(Records drawn from a dataset)
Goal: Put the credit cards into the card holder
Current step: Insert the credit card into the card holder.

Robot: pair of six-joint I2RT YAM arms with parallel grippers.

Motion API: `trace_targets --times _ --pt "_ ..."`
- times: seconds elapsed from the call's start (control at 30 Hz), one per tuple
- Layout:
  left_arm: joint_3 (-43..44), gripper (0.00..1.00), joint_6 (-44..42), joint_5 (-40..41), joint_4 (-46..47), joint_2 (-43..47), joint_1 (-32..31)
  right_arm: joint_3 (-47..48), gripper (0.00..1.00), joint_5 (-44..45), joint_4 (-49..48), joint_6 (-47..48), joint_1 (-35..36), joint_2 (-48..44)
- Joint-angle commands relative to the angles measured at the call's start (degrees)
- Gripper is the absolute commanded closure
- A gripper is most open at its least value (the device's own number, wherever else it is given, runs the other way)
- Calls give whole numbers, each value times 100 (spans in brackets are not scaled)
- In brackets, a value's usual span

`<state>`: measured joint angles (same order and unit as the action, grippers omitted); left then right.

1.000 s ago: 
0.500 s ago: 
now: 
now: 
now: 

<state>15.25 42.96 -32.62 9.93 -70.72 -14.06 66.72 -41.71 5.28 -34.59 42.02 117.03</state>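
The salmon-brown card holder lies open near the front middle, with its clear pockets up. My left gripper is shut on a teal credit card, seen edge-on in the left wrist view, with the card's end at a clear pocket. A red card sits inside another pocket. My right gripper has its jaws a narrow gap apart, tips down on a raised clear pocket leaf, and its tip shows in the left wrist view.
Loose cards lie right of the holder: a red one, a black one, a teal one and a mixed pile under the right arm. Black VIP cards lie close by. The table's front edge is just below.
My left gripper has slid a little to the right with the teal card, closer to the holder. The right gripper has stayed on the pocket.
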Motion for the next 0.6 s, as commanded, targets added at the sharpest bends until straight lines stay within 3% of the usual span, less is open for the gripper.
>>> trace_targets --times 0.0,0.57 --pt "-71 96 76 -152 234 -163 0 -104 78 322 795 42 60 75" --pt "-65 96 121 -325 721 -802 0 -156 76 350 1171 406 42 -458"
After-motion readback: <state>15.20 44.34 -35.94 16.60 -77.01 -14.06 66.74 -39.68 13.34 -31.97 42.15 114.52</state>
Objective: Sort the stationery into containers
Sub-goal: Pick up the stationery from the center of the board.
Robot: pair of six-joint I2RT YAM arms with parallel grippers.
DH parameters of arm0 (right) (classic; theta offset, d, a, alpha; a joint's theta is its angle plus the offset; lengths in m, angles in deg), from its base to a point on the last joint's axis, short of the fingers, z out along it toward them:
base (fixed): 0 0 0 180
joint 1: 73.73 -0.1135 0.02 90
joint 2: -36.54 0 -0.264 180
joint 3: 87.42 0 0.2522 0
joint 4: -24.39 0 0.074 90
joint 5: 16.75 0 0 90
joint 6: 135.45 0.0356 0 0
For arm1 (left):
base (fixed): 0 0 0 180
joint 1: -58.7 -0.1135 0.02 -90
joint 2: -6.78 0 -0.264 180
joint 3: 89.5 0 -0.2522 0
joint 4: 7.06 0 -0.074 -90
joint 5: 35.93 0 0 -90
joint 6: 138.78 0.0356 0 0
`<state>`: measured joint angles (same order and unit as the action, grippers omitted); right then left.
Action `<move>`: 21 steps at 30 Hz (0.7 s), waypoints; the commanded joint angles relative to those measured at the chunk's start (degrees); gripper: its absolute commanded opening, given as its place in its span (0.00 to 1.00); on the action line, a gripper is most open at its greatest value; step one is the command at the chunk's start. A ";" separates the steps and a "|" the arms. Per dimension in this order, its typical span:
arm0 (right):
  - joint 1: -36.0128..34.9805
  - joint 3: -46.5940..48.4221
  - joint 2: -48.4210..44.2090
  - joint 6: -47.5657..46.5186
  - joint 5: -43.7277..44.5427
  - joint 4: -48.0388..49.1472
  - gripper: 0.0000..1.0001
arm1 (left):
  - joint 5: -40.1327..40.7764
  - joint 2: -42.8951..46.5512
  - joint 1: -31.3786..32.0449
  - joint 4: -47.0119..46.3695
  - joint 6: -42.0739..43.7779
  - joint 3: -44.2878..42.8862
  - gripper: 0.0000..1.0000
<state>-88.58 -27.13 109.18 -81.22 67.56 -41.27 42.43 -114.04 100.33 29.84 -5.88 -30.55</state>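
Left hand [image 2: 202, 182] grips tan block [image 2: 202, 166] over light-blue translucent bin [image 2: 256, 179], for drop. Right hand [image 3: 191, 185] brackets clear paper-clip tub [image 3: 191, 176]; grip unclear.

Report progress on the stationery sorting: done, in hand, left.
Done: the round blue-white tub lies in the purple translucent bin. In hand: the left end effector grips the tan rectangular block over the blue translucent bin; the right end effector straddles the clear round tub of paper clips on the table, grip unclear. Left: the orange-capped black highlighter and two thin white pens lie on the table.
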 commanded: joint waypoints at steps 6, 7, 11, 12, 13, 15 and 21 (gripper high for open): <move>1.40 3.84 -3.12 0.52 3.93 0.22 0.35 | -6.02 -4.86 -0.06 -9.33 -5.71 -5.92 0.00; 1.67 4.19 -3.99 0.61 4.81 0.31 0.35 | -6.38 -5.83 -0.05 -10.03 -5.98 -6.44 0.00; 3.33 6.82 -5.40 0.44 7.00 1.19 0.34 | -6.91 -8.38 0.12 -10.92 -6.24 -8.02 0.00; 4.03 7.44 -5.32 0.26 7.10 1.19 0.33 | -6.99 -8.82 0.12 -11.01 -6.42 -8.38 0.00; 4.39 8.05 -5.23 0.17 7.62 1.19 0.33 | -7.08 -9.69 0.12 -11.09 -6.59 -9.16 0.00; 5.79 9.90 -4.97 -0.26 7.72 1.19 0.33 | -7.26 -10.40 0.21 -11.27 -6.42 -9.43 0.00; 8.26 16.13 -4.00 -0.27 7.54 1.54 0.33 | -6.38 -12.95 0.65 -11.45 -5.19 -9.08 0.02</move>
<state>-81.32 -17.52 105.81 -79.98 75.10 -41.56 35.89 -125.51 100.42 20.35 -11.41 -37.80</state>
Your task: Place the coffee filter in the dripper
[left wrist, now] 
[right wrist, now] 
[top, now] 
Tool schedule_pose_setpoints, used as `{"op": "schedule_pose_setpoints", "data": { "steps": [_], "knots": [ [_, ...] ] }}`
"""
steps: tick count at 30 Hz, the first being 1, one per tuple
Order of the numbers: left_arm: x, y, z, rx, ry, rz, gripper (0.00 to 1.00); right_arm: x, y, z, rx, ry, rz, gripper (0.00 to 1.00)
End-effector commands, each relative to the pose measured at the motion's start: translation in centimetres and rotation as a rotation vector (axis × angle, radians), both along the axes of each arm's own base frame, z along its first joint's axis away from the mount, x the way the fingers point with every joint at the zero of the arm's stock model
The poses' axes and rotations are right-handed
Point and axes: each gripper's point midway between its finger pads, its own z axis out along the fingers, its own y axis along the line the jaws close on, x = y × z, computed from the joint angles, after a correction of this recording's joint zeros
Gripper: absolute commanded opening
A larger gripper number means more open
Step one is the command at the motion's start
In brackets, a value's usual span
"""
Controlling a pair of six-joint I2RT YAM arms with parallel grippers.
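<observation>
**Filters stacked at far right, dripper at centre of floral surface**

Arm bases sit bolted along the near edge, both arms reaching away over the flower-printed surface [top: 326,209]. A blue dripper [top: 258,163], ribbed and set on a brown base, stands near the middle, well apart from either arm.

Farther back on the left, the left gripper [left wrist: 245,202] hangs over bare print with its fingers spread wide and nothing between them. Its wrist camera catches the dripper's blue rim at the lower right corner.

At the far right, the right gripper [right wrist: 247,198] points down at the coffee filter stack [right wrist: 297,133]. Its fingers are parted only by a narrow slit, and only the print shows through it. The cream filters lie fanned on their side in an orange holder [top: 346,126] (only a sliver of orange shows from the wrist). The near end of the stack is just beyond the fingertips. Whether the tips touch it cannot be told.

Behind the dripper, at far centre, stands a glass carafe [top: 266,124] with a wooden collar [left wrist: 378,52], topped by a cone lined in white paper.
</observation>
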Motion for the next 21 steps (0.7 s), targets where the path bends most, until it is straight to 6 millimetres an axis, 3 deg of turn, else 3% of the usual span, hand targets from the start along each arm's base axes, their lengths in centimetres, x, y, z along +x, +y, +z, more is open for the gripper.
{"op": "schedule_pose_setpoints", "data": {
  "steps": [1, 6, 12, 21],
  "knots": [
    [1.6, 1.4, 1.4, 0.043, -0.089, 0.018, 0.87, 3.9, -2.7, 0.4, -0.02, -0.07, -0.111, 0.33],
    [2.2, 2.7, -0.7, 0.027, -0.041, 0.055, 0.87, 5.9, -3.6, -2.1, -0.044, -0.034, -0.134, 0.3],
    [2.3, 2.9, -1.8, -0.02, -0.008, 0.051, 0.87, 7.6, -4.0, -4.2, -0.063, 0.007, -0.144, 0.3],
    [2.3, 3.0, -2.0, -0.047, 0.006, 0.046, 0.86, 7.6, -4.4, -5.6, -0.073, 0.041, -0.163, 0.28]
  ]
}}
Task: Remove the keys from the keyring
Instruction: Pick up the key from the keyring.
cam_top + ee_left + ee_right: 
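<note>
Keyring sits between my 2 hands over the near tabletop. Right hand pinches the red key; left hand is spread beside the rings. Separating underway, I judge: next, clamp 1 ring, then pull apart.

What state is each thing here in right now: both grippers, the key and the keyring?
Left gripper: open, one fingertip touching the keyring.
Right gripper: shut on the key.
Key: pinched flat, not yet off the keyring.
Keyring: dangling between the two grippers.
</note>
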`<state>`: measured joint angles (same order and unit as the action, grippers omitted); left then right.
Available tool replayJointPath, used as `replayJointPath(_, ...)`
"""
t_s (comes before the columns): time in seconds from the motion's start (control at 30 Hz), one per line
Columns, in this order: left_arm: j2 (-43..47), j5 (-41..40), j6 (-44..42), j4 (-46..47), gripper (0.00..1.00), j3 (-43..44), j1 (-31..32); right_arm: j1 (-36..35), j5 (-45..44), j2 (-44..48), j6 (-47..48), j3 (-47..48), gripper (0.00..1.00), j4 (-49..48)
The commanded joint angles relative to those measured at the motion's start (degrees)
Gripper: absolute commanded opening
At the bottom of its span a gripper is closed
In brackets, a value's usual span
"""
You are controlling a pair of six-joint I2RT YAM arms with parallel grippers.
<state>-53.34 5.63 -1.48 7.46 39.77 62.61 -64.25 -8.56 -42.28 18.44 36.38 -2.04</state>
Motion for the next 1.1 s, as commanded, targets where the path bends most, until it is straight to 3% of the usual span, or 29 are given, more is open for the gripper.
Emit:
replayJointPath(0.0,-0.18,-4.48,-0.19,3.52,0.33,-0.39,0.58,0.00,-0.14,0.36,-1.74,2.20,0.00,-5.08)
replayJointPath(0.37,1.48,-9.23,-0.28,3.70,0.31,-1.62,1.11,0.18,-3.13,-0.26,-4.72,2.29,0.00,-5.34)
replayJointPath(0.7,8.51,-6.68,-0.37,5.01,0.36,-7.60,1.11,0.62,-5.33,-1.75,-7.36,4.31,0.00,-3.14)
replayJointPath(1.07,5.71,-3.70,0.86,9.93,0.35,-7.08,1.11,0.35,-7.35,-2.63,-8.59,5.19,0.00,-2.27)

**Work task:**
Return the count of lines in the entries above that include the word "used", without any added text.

**Answer section:**
2